- [EXERCISE REQUIREMENTS] The word "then" may appear in some of the lines below. State how many lines contain it, and write only that number.
*** Opening INPUT RECORDS ***
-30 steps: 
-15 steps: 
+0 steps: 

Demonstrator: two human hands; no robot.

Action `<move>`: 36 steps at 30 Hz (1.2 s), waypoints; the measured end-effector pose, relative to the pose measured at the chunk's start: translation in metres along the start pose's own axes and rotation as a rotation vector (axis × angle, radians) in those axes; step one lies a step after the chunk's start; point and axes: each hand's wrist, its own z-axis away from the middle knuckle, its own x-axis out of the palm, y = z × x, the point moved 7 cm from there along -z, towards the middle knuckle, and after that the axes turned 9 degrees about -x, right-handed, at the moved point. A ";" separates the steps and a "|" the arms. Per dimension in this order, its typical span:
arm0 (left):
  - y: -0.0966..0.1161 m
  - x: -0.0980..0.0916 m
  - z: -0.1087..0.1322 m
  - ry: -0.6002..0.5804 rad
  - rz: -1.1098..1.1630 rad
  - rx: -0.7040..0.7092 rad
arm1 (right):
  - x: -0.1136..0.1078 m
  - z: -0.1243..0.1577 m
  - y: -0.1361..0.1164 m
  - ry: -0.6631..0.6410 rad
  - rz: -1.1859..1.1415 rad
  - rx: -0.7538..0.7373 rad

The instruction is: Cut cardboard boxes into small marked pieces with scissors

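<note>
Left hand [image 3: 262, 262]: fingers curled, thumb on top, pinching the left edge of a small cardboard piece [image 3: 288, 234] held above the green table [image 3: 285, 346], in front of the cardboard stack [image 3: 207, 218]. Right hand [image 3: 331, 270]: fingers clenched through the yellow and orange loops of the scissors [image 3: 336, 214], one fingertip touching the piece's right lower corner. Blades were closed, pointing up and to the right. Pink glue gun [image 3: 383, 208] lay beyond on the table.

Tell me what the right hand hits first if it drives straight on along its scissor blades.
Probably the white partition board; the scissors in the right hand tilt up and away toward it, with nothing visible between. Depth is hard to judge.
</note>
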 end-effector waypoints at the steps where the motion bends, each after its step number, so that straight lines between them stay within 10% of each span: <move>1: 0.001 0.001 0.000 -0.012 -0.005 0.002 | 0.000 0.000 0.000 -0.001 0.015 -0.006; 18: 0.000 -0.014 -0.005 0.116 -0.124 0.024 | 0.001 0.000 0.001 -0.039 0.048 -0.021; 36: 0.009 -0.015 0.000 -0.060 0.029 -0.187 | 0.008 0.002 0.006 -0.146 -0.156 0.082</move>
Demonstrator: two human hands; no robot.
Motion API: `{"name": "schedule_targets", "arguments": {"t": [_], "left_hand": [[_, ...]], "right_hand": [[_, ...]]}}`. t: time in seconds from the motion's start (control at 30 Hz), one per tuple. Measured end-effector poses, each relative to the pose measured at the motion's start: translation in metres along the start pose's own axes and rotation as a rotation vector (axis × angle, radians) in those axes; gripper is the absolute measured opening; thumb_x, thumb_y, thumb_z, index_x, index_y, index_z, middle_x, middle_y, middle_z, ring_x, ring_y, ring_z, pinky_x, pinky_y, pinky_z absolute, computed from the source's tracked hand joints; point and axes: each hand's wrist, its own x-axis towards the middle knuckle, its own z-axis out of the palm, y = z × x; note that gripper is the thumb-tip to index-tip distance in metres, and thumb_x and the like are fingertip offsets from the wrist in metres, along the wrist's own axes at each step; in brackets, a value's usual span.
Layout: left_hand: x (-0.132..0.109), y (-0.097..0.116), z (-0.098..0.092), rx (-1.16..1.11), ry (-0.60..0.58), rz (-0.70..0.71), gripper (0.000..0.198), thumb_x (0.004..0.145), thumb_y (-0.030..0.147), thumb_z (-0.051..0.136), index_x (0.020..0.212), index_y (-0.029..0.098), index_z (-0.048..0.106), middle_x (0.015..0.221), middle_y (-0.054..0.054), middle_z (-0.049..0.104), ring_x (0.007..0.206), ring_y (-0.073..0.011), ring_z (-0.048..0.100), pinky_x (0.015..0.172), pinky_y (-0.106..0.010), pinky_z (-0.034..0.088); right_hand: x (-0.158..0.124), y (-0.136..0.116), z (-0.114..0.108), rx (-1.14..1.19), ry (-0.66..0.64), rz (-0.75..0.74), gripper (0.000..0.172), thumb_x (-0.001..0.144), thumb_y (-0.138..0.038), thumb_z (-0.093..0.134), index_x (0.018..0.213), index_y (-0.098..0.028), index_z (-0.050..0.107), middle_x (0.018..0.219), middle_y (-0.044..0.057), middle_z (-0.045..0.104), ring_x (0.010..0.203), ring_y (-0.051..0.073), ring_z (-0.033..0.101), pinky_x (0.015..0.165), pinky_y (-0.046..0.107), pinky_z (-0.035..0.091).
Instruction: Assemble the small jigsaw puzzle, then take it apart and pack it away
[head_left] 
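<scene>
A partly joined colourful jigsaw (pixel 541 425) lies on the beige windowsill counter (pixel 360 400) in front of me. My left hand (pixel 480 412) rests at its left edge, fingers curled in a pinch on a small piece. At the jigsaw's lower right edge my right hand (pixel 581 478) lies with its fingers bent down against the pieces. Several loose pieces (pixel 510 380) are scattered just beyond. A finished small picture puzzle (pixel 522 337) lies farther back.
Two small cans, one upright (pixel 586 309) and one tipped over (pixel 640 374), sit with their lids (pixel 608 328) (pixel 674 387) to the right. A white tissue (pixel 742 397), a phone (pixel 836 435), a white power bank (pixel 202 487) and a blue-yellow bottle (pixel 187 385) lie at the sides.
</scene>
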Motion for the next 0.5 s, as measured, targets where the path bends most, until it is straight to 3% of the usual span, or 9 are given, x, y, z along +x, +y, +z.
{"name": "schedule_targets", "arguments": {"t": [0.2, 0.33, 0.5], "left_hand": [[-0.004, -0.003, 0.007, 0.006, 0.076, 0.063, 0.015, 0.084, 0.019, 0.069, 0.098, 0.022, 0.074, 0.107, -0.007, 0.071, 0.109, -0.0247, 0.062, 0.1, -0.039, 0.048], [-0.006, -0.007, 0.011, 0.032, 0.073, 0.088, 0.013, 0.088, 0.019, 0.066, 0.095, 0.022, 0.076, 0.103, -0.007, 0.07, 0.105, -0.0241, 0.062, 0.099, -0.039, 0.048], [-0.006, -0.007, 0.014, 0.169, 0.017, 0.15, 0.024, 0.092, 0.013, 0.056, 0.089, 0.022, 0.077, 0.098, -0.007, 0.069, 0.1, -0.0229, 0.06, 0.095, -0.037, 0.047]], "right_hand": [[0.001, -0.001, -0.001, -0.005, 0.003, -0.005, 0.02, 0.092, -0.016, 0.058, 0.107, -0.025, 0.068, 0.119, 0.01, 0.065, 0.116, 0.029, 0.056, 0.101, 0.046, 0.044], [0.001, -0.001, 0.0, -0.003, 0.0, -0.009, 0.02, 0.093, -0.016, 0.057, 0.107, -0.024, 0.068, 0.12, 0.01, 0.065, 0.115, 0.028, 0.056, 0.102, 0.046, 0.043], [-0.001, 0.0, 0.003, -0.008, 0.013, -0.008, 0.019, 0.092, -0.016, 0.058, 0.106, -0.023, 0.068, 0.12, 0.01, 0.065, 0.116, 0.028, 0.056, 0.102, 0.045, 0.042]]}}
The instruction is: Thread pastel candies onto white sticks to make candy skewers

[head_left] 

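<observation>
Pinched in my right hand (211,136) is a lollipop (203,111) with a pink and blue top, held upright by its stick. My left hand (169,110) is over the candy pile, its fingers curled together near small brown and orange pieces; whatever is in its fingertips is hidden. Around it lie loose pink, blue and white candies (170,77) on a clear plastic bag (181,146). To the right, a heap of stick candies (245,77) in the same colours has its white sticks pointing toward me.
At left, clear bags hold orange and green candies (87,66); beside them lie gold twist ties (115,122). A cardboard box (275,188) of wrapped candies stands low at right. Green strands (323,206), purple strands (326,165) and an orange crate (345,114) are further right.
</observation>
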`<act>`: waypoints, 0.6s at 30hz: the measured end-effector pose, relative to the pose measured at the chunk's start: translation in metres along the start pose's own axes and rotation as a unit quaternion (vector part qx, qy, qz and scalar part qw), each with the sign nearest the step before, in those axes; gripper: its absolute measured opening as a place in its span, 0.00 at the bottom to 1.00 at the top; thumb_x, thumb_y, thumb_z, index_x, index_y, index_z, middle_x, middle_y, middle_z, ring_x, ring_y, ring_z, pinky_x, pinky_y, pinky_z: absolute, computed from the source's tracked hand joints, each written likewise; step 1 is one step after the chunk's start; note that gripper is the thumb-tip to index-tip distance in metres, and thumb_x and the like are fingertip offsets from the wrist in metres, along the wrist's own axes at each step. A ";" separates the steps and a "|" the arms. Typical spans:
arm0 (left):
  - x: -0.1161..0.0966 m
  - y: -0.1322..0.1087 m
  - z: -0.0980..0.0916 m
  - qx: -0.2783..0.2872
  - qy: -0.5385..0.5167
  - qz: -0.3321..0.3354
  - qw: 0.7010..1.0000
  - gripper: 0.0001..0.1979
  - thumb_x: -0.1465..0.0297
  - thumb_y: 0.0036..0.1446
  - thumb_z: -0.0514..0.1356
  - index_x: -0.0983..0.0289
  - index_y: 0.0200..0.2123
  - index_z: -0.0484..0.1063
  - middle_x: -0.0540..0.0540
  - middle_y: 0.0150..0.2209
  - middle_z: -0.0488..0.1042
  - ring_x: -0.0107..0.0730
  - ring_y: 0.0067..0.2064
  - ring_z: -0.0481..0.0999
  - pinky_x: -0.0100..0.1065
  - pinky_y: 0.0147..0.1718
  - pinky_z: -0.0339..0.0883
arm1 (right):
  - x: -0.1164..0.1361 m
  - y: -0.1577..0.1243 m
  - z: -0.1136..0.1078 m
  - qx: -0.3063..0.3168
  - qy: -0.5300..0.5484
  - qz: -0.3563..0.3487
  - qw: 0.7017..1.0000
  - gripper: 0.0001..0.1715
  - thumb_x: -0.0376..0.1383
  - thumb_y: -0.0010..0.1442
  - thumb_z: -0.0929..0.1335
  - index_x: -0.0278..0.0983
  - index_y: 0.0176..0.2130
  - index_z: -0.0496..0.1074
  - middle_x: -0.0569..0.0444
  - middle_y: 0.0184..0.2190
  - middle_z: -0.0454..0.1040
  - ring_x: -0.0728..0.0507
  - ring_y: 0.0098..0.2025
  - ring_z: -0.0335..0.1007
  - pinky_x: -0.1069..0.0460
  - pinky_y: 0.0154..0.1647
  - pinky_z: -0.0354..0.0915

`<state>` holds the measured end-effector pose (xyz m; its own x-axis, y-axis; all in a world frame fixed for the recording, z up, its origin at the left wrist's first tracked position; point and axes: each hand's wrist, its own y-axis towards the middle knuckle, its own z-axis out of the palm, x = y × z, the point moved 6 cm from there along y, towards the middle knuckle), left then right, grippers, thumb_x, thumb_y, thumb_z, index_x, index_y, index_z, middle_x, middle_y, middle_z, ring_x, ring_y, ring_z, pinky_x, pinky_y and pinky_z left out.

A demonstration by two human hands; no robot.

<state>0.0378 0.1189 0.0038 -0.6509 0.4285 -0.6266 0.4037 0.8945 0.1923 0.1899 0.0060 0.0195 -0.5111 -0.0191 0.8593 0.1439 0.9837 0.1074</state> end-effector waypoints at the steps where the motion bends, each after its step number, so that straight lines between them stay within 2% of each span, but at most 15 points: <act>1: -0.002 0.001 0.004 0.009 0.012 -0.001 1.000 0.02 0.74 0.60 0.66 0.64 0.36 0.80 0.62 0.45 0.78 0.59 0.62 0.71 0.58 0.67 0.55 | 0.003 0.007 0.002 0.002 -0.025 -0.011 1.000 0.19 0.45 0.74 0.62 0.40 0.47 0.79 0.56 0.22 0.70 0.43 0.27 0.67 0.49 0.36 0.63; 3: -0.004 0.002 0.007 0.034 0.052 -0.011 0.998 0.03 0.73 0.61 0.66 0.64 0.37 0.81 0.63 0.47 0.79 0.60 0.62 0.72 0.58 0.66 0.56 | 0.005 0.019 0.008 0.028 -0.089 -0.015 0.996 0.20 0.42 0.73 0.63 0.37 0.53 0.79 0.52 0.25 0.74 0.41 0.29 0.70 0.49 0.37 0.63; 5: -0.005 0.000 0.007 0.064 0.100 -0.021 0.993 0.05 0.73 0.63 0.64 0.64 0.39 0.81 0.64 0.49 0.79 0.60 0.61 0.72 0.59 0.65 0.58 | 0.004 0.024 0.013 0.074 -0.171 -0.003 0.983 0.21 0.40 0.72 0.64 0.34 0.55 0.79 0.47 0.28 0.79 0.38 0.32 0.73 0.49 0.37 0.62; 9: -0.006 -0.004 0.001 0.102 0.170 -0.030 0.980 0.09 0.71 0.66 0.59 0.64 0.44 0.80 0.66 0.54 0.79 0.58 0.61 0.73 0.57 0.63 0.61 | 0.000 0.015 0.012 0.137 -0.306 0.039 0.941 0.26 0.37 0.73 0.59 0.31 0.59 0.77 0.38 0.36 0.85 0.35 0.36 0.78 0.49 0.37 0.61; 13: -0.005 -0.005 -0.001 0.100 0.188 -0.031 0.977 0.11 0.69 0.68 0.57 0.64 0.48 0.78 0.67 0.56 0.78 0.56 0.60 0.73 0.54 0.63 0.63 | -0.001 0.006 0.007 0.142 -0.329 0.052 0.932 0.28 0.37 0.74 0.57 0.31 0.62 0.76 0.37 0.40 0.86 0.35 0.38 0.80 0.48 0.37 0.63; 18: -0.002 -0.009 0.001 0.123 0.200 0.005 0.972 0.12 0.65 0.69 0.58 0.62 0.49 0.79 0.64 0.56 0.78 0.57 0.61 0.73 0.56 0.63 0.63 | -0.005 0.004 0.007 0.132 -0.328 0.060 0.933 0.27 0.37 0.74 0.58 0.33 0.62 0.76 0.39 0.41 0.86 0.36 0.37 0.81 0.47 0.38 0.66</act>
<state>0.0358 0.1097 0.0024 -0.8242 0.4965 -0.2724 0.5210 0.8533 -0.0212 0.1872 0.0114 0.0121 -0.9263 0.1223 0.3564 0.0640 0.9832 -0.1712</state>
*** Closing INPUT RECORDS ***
- [EXERCISE OUTPUT] 2